Work instructions — The task calls for each line of the records below in which the word "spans" appears.

##### Available records #####

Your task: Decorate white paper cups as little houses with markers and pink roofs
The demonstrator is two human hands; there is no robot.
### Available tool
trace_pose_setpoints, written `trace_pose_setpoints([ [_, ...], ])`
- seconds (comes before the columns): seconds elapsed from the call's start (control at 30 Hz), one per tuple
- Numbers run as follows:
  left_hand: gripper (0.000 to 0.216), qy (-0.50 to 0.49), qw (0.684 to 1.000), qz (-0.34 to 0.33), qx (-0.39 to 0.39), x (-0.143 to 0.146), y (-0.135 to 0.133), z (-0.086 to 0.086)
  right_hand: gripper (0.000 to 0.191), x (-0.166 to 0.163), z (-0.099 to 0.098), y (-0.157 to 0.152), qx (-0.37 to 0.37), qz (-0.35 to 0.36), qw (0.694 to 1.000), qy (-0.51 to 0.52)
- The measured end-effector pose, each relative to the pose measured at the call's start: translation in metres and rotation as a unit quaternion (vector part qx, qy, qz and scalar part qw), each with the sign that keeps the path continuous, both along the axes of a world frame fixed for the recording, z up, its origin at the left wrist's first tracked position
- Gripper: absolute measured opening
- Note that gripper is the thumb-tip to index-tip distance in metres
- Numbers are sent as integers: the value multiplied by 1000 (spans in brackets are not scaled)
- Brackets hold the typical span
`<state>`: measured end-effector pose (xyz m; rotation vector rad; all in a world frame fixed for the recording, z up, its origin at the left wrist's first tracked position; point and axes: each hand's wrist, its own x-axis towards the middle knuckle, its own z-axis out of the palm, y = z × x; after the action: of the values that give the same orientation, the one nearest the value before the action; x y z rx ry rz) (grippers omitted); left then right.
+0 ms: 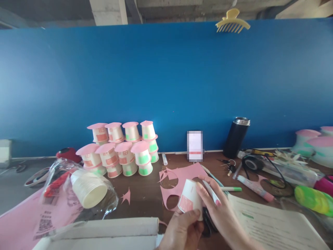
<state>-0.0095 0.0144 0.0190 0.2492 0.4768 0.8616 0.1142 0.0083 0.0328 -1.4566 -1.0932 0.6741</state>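
My left hand (182,231) grips a small white paper cup (189,198) with a pink patch on its side, held tilted over the brown table. My right hand (221,211) is closed on a white marker with a pink cap (212,193), its fingers resting against the cup. Under them lies a pink paper sheet (182,175) with round holes cut out. A stack of plain cups in a clear plastic bag (87,189) lies to the left.
Finished cup houses with pink roofs (122,147) are stacked against the blue wall. A phone (195,146), a black flask (236,137), keys, tape, glue stick (253,187) and pens lie on the right. White box (104,234) in front, papers (275,225) front right.
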Motion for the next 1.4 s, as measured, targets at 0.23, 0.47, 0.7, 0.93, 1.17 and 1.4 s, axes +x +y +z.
trace_pose_setpoints([
  [0.23, 29, 43, 993, 70, -85, -2, 3, 5, 32, 9, 16, -11, 154, -53, 965, -203],
  [0.47, 39, 52, 996, 78, -9, -2, 4, 2, 9, -7, 25, -27, 204, 10, 934, -294],
  [0.7, 36, 79, 992, 51, 87, -2, 3, -8, 10, -15, 24, -28, 187, -43, 932, -307],
  [0.93, 36, 115, 984, 42, 129, -4, 2, -1, 8, -12, 21, -28, 189, -20, 926, -327],
  [1.17, 45, 119, 983, 41, 135, 0, 5, -9, 3, -9, 20, -23, 216, -1, 914, -344],
  [1.4, 50, 125, 981, 44, 139, 3, 8, -20, 5, -11, 23, -25, 197, 0, 923, -330],
])
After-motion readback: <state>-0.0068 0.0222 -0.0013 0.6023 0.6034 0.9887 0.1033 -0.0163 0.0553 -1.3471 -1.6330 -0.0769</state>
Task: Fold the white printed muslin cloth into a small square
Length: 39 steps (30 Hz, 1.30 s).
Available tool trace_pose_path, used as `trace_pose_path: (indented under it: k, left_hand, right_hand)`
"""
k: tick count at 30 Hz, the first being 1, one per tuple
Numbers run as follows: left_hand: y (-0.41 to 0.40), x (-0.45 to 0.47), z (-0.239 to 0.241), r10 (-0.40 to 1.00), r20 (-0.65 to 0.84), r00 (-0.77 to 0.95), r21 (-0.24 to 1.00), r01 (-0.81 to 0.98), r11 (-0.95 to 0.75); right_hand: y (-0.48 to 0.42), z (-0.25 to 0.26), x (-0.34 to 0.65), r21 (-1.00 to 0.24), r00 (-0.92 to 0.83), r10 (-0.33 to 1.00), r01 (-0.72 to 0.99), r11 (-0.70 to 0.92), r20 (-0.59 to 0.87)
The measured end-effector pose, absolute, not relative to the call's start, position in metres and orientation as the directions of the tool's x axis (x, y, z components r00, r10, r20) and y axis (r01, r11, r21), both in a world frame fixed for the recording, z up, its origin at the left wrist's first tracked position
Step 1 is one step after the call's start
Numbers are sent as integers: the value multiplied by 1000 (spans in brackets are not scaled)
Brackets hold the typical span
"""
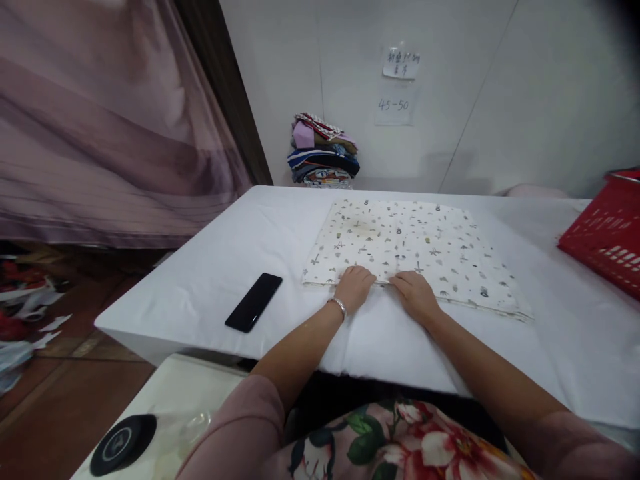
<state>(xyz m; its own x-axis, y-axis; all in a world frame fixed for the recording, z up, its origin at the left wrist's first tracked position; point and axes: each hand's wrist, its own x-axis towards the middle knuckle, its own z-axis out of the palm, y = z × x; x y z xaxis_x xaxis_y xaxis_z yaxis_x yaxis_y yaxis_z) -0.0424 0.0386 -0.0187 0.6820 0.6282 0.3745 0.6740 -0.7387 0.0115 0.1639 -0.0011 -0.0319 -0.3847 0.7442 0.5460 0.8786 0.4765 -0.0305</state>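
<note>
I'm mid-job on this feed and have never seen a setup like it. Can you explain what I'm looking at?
There is no machine here: a person works with two bare hands. The single picture comes from a camera worn on their head, looking forward and down.

The long table covered in white cloth carries a white rectangular fabric piece with small printed motifs, lying flat. A black rectangular phone lies left of it, and a red plastic basket with slotted sides is at the far right.

The left hand, with a silvery bracelet at its wrist, and the right hand both touch the fabric's near edge. Whether they pinch it or just press, I can't tell.
</note>
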Motion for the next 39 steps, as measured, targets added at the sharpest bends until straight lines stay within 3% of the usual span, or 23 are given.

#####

The answer —
- Numbers are sent as integers: the value multiplied by 1000 (spans in brackets are not scaled)
Numbers are sent as integers: the value multiplied by 1000 (spans in brackets are not scaled)

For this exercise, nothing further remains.